*** Task input Section Begins ***

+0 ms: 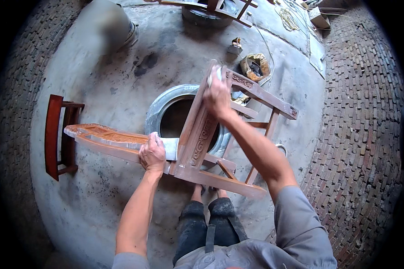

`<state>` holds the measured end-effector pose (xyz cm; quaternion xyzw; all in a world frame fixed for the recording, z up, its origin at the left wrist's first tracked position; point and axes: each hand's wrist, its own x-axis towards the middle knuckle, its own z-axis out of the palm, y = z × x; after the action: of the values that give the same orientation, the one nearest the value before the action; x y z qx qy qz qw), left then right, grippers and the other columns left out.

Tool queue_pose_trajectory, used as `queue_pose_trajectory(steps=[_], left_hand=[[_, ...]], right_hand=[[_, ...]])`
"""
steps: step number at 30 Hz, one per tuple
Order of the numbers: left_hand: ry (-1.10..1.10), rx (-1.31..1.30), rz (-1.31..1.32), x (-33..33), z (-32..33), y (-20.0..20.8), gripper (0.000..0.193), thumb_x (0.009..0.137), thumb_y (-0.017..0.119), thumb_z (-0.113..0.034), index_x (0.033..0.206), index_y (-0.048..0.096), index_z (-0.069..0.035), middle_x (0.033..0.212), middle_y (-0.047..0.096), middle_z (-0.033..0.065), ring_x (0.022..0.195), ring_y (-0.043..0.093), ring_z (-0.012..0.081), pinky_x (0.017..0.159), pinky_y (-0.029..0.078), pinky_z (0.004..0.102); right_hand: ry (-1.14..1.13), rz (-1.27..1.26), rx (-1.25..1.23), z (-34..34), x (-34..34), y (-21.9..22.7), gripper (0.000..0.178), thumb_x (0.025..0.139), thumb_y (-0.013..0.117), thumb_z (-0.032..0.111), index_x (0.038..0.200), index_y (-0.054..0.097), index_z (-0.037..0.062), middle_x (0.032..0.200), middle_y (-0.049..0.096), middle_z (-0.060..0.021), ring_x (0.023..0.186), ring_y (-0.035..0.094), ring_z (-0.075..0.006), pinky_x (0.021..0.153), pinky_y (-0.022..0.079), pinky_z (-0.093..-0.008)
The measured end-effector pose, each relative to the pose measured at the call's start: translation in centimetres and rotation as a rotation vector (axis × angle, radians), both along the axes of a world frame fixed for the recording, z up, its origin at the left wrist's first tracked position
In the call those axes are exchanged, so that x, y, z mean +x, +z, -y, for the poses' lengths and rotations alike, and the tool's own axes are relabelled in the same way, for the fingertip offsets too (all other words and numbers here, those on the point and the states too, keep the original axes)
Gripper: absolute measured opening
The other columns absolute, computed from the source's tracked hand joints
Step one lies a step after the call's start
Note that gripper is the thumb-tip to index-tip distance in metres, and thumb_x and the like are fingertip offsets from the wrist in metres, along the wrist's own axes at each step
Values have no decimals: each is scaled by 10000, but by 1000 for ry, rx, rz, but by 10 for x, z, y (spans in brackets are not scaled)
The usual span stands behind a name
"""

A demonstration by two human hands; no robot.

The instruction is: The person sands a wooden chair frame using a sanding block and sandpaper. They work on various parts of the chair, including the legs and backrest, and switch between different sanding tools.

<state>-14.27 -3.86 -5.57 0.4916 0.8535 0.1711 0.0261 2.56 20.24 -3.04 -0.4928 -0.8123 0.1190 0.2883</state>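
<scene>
A carved wooden chair [196, 127] lies tipped on its side in front of me, resting over a tire [155, 105]. Pale dust coats much of its brown wood. My left hand [152, 154] is closed around the chair's back, near where it meets the seat. Beside those fingers lies a flat whitish piece [170, 148]; I cannot tell whether it is paper or cloth. My right hand [218, 95] presses a small pale pad [218, 73] to the seat's far edge, fingers bent over it. The hand hides most of that pad.
A small red-brown stool [53, 136] stands at the left. Beyond the chair are an open sack [256, 67], another tire [206, 17] with wooden furniture on it, and a cable [268, 49] along the concrete floor. A brick surface [350, 130] borders the right.
</scene>
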Motion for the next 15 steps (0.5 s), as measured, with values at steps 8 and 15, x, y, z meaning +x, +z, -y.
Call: queue_pose_trajectory(steps=[8,15], left_hand=[[-9,-1,34,-2,2,3,147,1008,574,-188,1064,662,-83,862,746,166,785,729,344,722,542,471],[-9,-21,33,-1,4,1,153,1007,580,-192,1064,673,-86,852,747,162,778,730,339,714,551,469]], right_hand=[[2,40,-87,33,-3,-13,697,846,556,119,1461,396,-168,1467,460,-398,1476,334,-508,1265,118,-585],[68,129,88,67,-2,-21,781,815,594,115,1481,334,-201,1436,480,-411,1410,420,-516,1252,139,-603]])
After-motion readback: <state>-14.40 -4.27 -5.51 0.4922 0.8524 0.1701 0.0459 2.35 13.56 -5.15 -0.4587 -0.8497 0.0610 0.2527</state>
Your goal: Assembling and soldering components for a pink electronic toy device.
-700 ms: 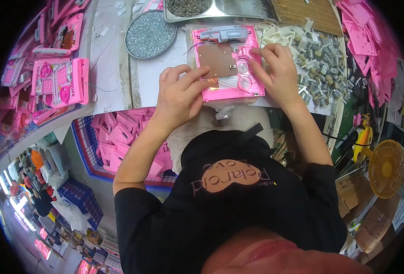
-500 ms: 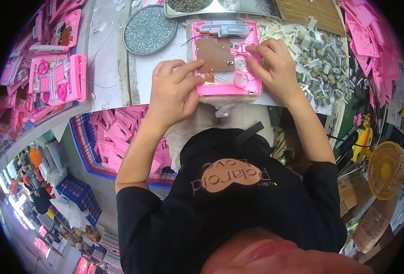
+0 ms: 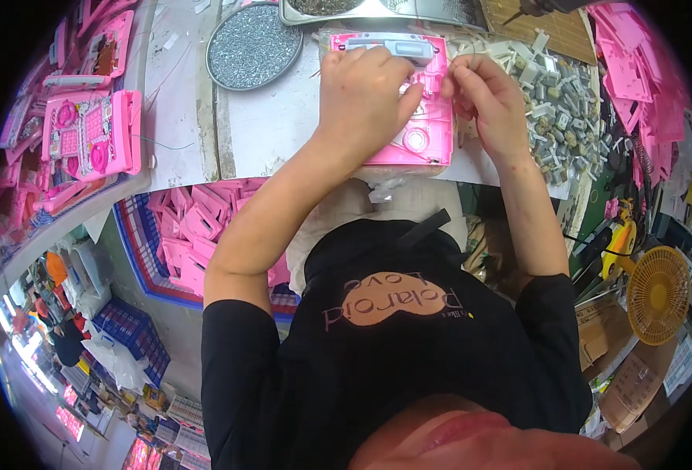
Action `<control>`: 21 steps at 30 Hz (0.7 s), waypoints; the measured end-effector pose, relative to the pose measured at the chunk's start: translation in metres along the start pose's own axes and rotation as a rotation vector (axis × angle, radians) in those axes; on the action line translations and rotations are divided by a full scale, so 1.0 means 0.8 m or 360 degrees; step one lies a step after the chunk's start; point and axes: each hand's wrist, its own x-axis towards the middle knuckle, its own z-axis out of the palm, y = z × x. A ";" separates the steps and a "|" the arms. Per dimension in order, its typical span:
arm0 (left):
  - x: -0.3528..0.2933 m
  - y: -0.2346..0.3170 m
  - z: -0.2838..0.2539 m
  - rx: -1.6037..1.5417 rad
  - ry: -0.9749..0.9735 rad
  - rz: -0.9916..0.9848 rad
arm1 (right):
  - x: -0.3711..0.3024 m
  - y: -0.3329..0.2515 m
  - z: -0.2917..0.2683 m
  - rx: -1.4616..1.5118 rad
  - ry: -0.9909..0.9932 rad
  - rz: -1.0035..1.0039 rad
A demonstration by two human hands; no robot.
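A pink plastic toy housing (image 3: 432, 149) lies on the worktable with its inner side up, holding a grey bar-shaped part (image 3: 397, 45) along its far edge and a round pink ring (image 3: 416, 139) near its close edge. Over the left and middle of the housing is my left hand (image 3: 365, 102), its back to me and its thumb pointing right; its other fingertips are mostly hidden. My right hand (image 3: 491, 98) is at the housing's right edge, thumb and fingers pinched together. Whatever sits in that pinch is too small to make out.
A round tray of small screws (image 3: 254, 47) stands left of the housing. Small metal and white parts (image 3: 565, 117) are heaped at the right. Pink toy shells (image 3: 95, 137) crowd the left, and a blue crate (image 3: 146, 262) sits below. A dark pointed tool (image 3: 530, 9) hangs at the upper right.
My left hand has moved right and away from me, covering the brown board. My right hand has shifted right and now pinches. The dark pointed tool has entered at the upper right.
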 end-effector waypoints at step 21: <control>0.004 0.011 0.004 0.0421 -0.0189 -0.0047 | 0.000 0.019 -0.002 0.0061 -0.0163 -0.0055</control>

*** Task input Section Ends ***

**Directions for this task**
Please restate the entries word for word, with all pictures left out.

**Solved problem**
+0 ms: 

`<state>` holds the measured end-effector pose (xyz cm; quaternion xyzw; all in a world frame fixed for the recording, z up, its origin at the left wrist's first tracked position; point and axes: each hand's wrist, its own x-axis towards the middle knuckle, its own z-axis out of the palm, y = z × x; after the action: of the values that give the same orientation, the one nearest the value before the action; x y z qx qy qz qw), left then right, grippers and the other columns left out.

Tool queue_pose_trajectory, used as `queue_pose_trajectory(steps=[_], left_hand=[[_, ...]], right_hand=[[_, ...]])`
"""
steps: step number at 30 Hz, one per tuple
Order of the numbers: left_hand: ry (-1.10..1.10), rx (-1.31..1.30), rz (-1.31..1.32), x (-33..33), z (-32..33), y (-20.0..20.8), gripper (0.000..0.193), thumb_x (0.009..0.137), thumb_y (-0.017..0.119), thumb_z (-0.113..0.034), index_x (0.033..0.206), index_y (-0.048..0.096), index_z (-0.069..0.035), middle_x (0.033..0.212), middle_y (-0.047..0.096), middle_z (-0.033..0.065), ring_x (0.022..0.195), ring_y (-0.043..0.093), ring_z (-0.012..0.081), pinky_x (0.017..0.159), pinky_y (-0.029..0.078), pinky_z (0.004..0.102); right_hand: ry (-1.14..1.13), rz (-1.27..1.26), rx (-1.25..1.23), z (-34..34), x (-34..34), y (-21.9..22.7), gripper (0.000..0.178), thumb_x (0.025..0.139), thumb_y (-0.013..0.117), thumb_z (-0.032..0.111), index_x (0.038..0.200), index_y (-0.054..0.097), index_z (-0.037..0.062), middle_x (0.032..0.200), middle_y (-0.049..0.096), middle_z (-0.060..0.021), ring_x (0.023..0.186), ring_y (-0.035..0.094), ring_z (-0.075..0.006), pinky_x (0.021..0.153), pinky_y (-0.022..0.079), pinky_z (-0.093..-0.008)
The measured end-effector pose, each relative to the pose measured at the call's start: translation in centimetres and rotation as a rotation vector (axis × angle, radians), both along the axes of a world frame fixed for the recording, z up, its origin at the left wrist's first tracked position
In the call those axes are exchanged, so that x, y, z mean +x, +z, -y, for the poses' lengths and rotations alike, and the tool's own axes are relabelled in the same way, for the fingertip offsets too (all other words and numbers here, those on the point and the states too, keep the original axes)
Gripper: absolute measured opening
The other columns absolute, computed from the source's tracked hand joints
Step one lies a step after the call's start
Note that gripper is the thumb-tip to index-tip distance in metres, and thumb_x and the like are fingertip offsets from the wrist in metres, along the wrist's own axes at each step
Values have no decimals: each is scaled by 10000, but by 1000 for ry, rx, rz, but by 10 for x, z, y (spans in brackets are not scaled)
The usual span stands behind a name
"""

A demonstration by two human hands; no robot.

The instruction is: The person sands a wooden chair frame using a sanding block and sandpaper. They work on various parts of the chair, including the legs and backrest, and switch between different sanding tools.

<state>-14.27 -3.86 -5.57 0.4916 0.8535 0.1711 0.0261 2.56 20.24 -3.04 -0.4928 -0.8123 0.1190 0.2883</state>
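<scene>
A carved wooden chair [196, 127] lies tipped on its side in front of me, resting over a tire [155, 105]. Pale dust coats much of its brown wood. My left hand [152, 154] is closed around the chair's back, near where it meets the seat. Beside those fingers lies a flat whitish piece [170, 148]; I cannot tell whether it is paper or cloth. My right hand [218, 95] presses a small pale pad [218, 73] to the seat's far edge, fingers bent over it. The hand hides most of that pad.
A small red-brown stool [53, 136] stands at the left. Beyond the chair are an open sack [256, 67], another tire [206, 17] with wooden furniture on it, and a cable [268, 49] along the concrete floor. A brick surface [350, 130] borders the right.
</scene>
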Motion for the next 15 steps (0.5 s), as measured, with values at steps 8 and 15, x, y, z meaning +x, +z, -y.
Call: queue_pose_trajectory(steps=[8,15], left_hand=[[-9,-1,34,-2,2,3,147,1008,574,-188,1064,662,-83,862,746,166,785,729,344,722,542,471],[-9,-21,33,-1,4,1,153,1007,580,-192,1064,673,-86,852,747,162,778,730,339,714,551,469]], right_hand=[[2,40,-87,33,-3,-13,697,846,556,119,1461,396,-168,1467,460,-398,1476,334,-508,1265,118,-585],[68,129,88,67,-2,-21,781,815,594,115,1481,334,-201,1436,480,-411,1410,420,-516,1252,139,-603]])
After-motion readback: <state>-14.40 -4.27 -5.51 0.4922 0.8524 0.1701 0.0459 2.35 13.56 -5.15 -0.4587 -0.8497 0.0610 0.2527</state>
Your goal: Assembling and soldering components for a pink electronic toy device.
-700 ms: 
-500 ms: 
+0 ms: 
Action `<control>`: 21 steps at 30 Hz (0.7 s), waypoints; the measured end-effector pose, relative to the pose measured at the chunk's start: translation in metres along the start pose's own axes and rotation as a rotation vector (axis × angle, radians) in those axes; on the action line translations and rotations are divided by a full scale, so 1.0 means 0.8 m or 360 degrees; step one lies a step after the chunk's start; point and axes: each hand's wrist, its own x-axis towards the middle knuckle, its own z-axis out of the palm, y = z × x. A ";" separates the steps and a "|" the arms. Per dimension in order, its typical span:
arm0 (left):
  - x: -0.3528..0.2933 m
  - y: -0.2346..0.3170 m
  - z: -0.2838..0.2539 m
  - rx: -1.6037..1.5417 rad
  - ry: -0.9749..0.9735 rad
  - rz: -0.9916..0.9848 rad
arm1 (right):
  - x: -0.3711..0.3024 m
  - y: -0.3329..0.2515 m
  - z: -0.2917..0.2683 m
  - rx: -1.4616..1.5118 rad
  - ry: -0.9909..0.9932 rad
  - rz: -1.0035..1.0039 rad
A demonstration by two human hands; no robot.
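A pink plastic toy housing (image 3: 432, 149) lies on the worktable with its inner side up, holding a grey bar-shaped part (image 3: 397, 45) along its far edge and a round pink ring (image 3: 416, 139) near its close edge. Over the left and middle of the housing is my left hand (image 3: 365, 102), its back to me and its thumb pointing right; its other fingertips are mostly hidden. My right hand (image 3: 491, 98) is at the housing's right edge, thumb and fingers pinched together. Whatever sits in that pinch is too small to make out.
A round tray of small screws (image 3: 254, 47) stands left of the housing. Small metal and white parts (image 3: 565, 117) are heaped at the right. Pink toy shells (image 3: 95, 137) crowd the left, and a blue crate (image 3: 146, 262) sits below. A dark pointed tool (image 3: 530, 9) hangs at the upper right.
My left hand has moved right and away from me, covering the brown board. My right hand has shifted right and now pinches. The dark pointed tool has entered at the upper right.
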 end-effector waypoints at step 21: <control>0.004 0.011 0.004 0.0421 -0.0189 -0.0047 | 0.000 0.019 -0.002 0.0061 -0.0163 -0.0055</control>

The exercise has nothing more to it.